Proton magnetic resonance studies of the aggregation of taurine-conjugated bile salts.

The concentration dependence of the 500 MHz 1H-NMR spectra of taurocholate, taurochenodeoxycholate, taurodeoxycholate, and the monosulfate esters of taurochenodeoxycholate has been examined at 0.154 M NaCl in D2O. The resonances of the C18, C19, and C21 methyl groups and the C23 methylene group are differentially broadened with respect to the C25 and C26 methylene and C7 (or C12) methine groups with increasing bile salt concentration for each of the bile salts studied. These data confirm hydrophobic association and indicate that the side chain contributes to the hydrophobic surface of the bile salt. The chemical shift difference of the anisochronous C23 methylene protons is different in monomer and aggregate form. The C25 methylene protons are isochronous in monomeric form but anisochronous in aggregate form. The concentration dependence of the observed chemical shifts has been analyzed to estimate the critical concentration associated with the onset of these changes. The conformer population about the C22-C23 bond changes before the anisochronicity of the C25 methylene protons develops. This indicates that the C23 methylene group is affected by the initial stages of self-association, whereas specific motional constraints about the N-C25 bond in the taurine moiety are only induced in large primary micelles.

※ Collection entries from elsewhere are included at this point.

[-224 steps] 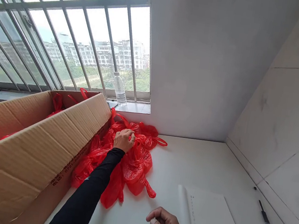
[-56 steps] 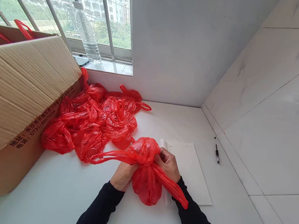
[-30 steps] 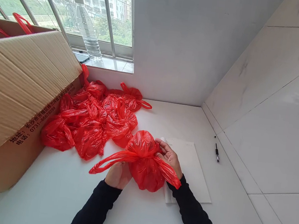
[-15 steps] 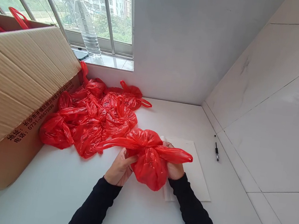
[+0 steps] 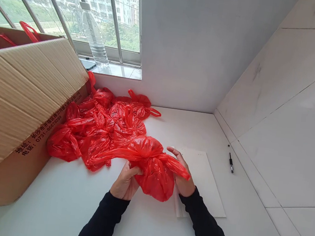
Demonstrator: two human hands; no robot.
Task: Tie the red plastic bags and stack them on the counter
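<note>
A knotted red plastic bag (image 5: 157,176), full and rounded, is held up over the white table in front of me. My left hand (image 5: 126,179) is closed on its left side, thumb in front, with the other fingers partly hidden beneath. At the bag's right side is my right hand (image 5: 185,181), its visible fingers stretched out past the bag's handle end. That handle covers part of this hand, and whether the palm touches the bag is unclear. Just behind lies a pile of similar red plastic bags (image 5: 101,126).
A large cardboard box (image 5: 28,105) with red bags inside stands at left. White paper (image 5: 209,186) lies under my right arm, with a black pen (image 5: 231,162) beyond it. A water bottle (image 5: 95,38) stands on the windowsill (image 5: 125,72).
My right hand's fingers have loosened from the bag and stretched outward. The bag has shifted slightly left, and its right handle end has dropped. The camera view has shifted a little.
</note>
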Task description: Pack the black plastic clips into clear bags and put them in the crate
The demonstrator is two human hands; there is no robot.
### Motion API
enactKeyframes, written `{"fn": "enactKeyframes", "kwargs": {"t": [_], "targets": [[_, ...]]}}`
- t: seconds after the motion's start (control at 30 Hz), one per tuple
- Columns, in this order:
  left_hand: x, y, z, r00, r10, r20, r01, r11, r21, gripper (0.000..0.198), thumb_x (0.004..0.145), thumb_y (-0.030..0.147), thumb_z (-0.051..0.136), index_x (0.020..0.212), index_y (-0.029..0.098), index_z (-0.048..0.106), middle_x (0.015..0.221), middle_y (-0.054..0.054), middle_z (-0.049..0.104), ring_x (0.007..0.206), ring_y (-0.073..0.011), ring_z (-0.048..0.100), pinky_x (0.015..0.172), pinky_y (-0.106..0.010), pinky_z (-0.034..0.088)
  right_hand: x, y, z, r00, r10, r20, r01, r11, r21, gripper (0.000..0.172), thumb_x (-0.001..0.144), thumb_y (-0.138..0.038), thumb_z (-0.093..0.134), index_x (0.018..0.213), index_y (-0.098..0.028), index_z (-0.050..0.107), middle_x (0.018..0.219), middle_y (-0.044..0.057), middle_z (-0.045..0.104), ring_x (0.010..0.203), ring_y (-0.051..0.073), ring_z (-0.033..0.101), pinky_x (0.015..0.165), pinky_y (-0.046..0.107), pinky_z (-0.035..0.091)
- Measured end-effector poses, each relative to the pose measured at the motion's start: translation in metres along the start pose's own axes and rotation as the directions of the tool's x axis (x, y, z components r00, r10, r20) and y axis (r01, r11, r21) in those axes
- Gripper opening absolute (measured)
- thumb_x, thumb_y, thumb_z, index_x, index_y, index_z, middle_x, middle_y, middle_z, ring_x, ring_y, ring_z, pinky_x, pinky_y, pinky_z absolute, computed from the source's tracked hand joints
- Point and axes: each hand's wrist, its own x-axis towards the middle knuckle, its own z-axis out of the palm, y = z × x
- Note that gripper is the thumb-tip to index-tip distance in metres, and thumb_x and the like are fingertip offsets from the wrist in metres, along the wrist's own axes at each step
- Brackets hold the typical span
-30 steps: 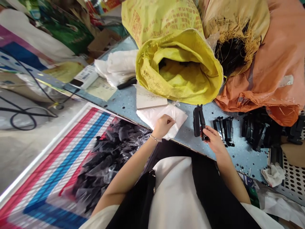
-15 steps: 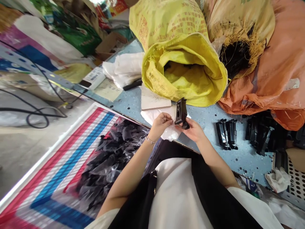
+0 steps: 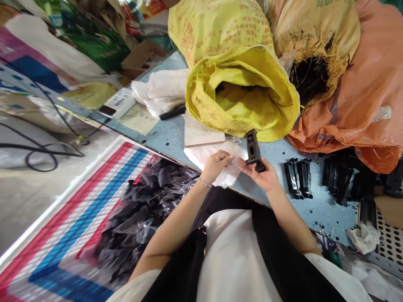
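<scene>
resting in the half-curled right hand [image 3: 263,174], just in front of the yellow sack [image 3: 226,37], the black part [image 3: 253,149] looks light, stiff and slick (best pinched along its long sides); the left hand [image 3: 216,165] bunches at a plastic bag [image 3: 203,154], whether gripping it i cannot tell

Held part [image 3: 255,156] black; yellow sack [image 3: 217,31] red-printed; blue table [image 3: 329,220] dark-speckled; sack beyond [image 3: 371,79] orange
</scene>
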Motion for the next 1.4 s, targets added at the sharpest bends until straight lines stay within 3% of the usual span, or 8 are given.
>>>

The difference in the chemical shift of the C25 methylene protons depends on the structure of the bile salt. The relative magnitude of the shift differences is not altered by the presence of phosphatidylcholine. The data suggest that in primary micelles or mixed micelles the taurine moiety conforms to segregate the hydrophilic groups of the bile salt and effects greater van der Waals' contact between the hydrophobic surfaces.